> _PROMPT_
Working from the data below, write out exactly the lines from its first through the line that contains "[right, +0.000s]", both ends included and pictures omitted.
● ● ●
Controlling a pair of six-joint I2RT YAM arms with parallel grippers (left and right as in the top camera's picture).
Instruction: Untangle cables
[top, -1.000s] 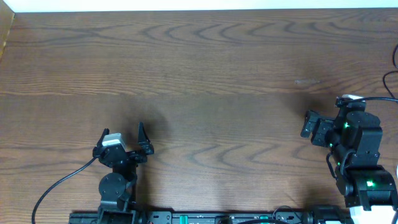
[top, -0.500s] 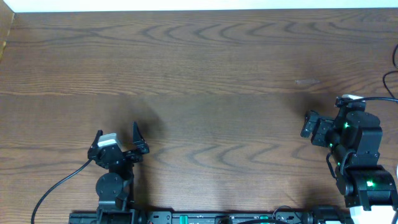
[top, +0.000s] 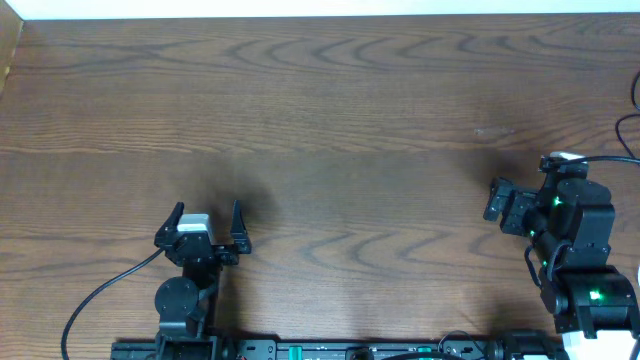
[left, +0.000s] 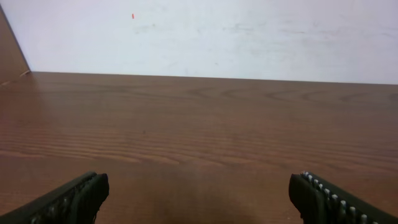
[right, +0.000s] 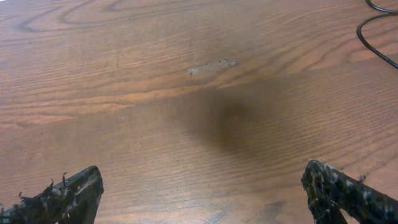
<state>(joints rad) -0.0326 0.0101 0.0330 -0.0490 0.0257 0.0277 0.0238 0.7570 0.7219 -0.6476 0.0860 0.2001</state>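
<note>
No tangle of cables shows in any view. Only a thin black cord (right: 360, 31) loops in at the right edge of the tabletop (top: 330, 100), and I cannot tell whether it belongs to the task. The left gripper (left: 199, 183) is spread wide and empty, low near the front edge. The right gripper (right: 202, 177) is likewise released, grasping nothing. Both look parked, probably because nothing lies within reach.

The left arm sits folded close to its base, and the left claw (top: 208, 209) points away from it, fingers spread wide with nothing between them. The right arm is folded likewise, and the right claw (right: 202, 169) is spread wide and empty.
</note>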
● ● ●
> _TASK SOLUTION_
Controlling a pair of six-joint I2RT YAM arms with parallel grippers (left and right as in the top camera's picture).
Instruction: Untangle cables
[top, -1.000s] 
[top, -0.500s] 
[top, +0.000s] 
[left, +0.000s] 
[right, +0.000s] 

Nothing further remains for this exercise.